From the author’s perspective, the principal advantage of a long-form magazine article is that, by virtue of the piece’s length and audience, he can shake loose from the strictures of newspaper writing. Rather than religious devotion to the inverted pyramid, through which a busy reader can spend 30 seconds or so divining the basic gist of the story and its importance before allowing his attention to drift elsewhere, the magazine writer can fill his piece with all manner of anecdotes and oddities and random details.
But there are limits, of course. However lively his prose and devoted his readers, an author can’t just jump off on whatever tangent sparks his interest, regardless of its relation to the thesis. A piece on, say, Indian politics need not include a lengthy discourse on penguins. To do so would be to abuse the form and, far more annoyingly, waste his readers’ time.

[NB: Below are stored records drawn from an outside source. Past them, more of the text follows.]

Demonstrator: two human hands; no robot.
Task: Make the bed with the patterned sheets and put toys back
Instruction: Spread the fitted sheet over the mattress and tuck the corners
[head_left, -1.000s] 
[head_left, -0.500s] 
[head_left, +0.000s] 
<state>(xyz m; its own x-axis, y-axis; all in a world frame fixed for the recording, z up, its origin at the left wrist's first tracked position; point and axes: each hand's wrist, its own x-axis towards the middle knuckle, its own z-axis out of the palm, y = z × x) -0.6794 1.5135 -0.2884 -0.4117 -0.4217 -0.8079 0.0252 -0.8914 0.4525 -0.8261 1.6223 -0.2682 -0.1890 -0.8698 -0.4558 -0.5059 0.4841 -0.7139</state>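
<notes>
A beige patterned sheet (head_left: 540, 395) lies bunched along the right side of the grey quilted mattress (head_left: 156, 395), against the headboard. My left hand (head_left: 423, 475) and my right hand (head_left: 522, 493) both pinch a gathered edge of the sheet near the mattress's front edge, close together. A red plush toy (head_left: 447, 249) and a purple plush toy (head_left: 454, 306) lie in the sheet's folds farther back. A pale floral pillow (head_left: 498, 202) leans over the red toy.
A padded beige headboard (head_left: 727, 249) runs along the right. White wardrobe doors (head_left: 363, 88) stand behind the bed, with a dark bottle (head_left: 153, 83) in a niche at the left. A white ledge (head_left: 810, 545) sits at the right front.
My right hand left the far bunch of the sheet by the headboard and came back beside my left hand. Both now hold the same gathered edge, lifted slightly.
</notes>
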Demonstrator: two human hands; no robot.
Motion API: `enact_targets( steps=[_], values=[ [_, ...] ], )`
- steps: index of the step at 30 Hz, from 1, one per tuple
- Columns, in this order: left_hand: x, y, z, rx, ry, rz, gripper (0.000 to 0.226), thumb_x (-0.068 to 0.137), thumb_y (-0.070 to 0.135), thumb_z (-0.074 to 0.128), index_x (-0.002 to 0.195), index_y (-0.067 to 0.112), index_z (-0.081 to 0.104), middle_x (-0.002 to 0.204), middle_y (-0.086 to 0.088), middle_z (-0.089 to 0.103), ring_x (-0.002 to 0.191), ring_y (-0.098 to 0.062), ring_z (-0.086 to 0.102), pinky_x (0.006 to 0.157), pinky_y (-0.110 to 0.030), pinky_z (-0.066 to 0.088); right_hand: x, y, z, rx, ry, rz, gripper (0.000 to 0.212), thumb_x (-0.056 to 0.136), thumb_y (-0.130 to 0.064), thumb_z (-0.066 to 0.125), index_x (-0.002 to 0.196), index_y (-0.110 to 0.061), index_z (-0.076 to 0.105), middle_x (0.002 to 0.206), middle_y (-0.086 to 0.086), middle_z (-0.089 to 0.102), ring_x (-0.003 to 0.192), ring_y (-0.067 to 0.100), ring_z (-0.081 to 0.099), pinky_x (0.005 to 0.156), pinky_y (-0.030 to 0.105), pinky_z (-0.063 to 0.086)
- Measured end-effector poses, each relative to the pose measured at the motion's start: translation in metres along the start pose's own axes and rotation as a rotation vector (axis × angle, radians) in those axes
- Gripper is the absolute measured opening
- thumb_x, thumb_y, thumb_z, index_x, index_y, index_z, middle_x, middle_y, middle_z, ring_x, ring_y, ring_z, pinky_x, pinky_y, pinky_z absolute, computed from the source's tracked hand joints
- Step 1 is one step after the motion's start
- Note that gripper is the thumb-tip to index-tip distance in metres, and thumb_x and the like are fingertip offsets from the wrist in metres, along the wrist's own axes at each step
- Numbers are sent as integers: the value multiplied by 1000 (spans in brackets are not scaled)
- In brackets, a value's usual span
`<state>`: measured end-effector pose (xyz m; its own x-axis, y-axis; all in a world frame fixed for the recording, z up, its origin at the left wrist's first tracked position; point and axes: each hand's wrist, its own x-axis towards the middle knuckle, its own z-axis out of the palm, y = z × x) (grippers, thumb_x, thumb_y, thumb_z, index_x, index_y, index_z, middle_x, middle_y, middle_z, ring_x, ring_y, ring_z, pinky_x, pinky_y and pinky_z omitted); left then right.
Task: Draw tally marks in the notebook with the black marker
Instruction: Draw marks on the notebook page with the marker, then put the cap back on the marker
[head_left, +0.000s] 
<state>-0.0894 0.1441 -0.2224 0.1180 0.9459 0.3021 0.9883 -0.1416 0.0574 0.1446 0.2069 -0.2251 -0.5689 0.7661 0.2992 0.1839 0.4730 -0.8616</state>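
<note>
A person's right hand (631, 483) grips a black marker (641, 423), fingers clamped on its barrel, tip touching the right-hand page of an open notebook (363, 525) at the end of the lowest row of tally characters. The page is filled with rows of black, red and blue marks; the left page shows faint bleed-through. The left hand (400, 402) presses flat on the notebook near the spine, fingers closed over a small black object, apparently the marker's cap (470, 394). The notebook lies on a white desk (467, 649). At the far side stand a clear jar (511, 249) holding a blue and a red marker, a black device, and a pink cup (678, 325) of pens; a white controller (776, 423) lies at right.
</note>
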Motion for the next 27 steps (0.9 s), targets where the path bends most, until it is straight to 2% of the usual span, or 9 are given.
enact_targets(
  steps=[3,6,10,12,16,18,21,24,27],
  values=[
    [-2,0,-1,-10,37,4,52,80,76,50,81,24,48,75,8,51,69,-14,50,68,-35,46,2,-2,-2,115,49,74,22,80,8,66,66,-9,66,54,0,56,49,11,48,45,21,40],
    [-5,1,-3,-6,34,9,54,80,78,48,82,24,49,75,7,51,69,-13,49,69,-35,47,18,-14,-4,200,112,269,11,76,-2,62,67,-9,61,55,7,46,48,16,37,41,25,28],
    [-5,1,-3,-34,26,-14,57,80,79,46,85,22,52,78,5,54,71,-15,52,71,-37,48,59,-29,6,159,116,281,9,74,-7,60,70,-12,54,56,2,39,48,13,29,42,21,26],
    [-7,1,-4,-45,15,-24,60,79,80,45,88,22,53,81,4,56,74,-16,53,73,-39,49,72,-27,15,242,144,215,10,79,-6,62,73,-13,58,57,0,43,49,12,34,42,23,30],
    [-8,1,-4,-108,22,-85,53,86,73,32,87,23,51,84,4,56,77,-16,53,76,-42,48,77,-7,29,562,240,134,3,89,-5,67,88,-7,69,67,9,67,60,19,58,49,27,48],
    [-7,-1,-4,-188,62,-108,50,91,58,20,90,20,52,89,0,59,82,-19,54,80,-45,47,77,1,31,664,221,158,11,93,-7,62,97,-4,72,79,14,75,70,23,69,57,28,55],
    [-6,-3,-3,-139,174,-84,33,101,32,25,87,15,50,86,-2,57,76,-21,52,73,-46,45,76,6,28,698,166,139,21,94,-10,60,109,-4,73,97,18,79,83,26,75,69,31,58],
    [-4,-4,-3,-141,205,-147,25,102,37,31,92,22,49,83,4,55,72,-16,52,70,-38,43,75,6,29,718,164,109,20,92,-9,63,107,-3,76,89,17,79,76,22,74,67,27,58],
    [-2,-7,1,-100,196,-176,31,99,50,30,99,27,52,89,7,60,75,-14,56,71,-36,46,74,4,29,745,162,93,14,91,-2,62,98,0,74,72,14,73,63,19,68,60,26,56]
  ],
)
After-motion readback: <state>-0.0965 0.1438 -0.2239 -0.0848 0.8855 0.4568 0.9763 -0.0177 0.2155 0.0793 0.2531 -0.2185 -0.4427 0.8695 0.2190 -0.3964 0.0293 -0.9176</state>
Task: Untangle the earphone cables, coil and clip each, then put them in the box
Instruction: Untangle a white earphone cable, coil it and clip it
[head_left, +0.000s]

No author violates this norm more blatantly than Malcolm Gladwell. For some reason, Gladwell kicked off a new piece for The New Yorker with a lengthy meditation on Car & Driver’s attempts to determine the best of three sports cars: the Porsche Cayman, the Lotus Evora, and the Chevy Corvette. As your intuition might have already alerted you, such rankings are inherently subjective, and can vary a great deal depending on which factors (price, style, etc.) of a car’s appeal one wishes to emphasize. This carries on for more than a thousand words before Gladwell devotes a word to the ostensible subject of the article: the lack of precision in college rankings.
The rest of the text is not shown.